[[ Dataset extract, beginning ]]

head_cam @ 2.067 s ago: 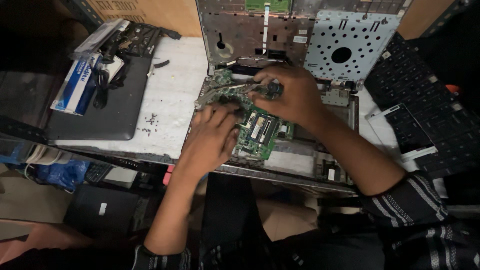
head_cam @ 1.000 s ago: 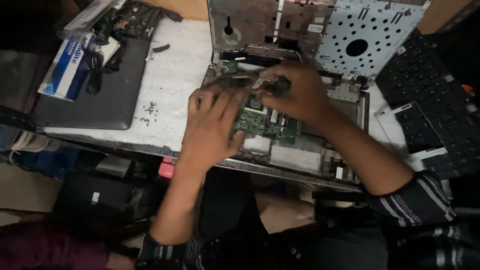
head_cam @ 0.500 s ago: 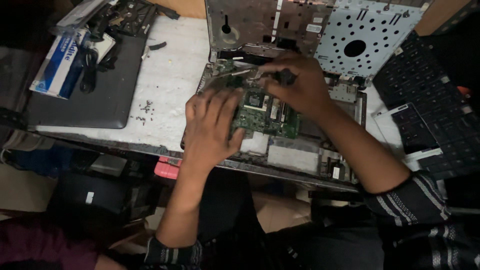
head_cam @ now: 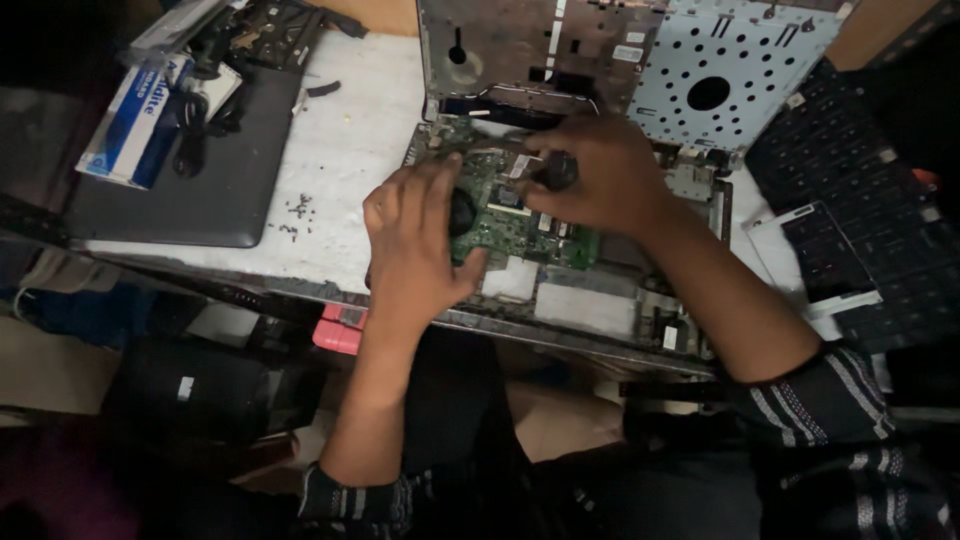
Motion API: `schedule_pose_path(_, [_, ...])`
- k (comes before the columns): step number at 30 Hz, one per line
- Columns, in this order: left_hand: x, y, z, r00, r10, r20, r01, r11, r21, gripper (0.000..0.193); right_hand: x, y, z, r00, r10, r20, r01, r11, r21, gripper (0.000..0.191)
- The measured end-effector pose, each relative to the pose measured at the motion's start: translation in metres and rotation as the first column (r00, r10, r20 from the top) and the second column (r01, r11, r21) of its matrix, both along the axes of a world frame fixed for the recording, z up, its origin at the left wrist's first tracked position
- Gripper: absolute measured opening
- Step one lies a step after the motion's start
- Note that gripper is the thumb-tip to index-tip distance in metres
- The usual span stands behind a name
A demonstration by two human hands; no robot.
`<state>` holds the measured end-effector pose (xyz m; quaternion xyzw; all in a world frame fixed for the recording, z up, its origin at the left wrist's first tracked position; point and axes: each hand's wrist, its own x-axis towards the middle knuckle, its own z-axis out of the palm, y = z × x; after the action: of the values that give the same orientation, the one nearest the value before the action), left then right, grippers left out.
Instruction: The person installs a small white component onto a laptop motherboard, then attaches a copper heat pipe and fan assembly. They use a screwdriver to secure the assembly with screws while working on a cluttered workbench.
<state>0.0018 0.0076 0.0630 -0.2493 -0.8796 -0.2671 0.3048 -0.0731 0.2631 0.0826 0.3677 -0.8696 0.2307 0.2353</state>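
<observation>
Over the green circuit board [head_cam: 520, 215], left hand [head_cam: 420, 240] pressed flat, steadying it; right hand [head_cam: 600, 175] clenched a dark-handled tool [head_cam: 558, 170], best kept upright.

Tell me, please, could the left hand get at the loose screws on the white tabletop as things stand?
Probably yes. The left hand rests on the green board, and the screws lie just to its left on the bare tabletop, with nothing between.
</observation>
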Motion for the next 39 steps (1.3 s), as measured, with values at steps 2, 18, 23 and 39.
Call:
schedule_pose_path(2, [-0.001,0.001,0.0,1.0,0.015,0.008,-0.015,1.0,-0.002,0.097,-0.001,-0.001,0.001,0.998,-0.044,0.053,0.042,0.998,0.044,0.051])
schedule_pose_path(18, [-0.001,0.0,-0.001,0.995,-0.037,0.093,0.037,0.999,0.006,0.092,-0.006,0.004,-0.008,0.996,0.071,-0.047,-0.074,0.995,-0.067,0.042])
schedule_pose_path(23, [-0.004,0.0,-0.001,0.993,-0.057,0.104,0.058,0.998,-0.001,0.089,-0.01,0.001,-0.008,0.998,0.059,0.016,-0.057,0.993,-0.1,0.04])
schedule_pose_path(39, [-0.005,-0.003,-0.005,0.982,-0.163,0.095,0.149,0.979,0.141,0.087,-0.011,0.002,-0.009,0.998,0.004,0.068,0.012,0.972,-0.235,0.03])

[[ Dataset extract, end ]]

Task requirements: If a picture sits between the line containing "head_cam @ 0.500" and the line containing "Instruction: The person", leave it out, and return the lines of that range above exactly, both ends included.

Reply:
head_cam @ 0.500 s ago: 
head_cam @ now: 
Motion API: `schedule_pose_path(_, [_, ...])`
- k (comes before the columns): step number at 30 Hz, one per line
- Columns, in this order: left_hand: x, y, z, r00, r10, r20, r01, r11, r21, gripper (0.000..0.193); right_hand: x, y, z, r00, r10, r20, r01, r11, r21, gripper (0.000..0.191)
- The measured end-effector pose, each relative to the pose measured at the motion's start: translation in metres and rotation as the first column (r00, r10, r20 from the top) and the second column (r01, r11, r21) of its matrix, both along the axes of a world frame fixed for the recording, z up, its origin at the left wrist's first tracked position
- Gripper: absolute measured opening
- Step one lies a step after the motion's start
- Note that gripper is the thumb-tip to index-tip distance in metres
- The usual span stands behind a name
A demonstration by two human hands; no robot.
`<state>` holds the measured end-effector pose (xyz m; quaternion xyzw; all in a world frame fixed for the recording, z up, its origin at the left wrist's first tracked position; point and axes: each hand's wrist, its own x-axis towards the middle knuckle, its own z-axis out of the palm, y = z × x; after the action: of the values that give the same orientation, the one nearest the value before the action), left then right, grippers left out.
Instruction: The person installs a small white component onto a laptop motherboard, then attaches a copper heat pipe and fan assembly. They use a screwdriver to secure the assembly with screws while working on a cluttered workbench.

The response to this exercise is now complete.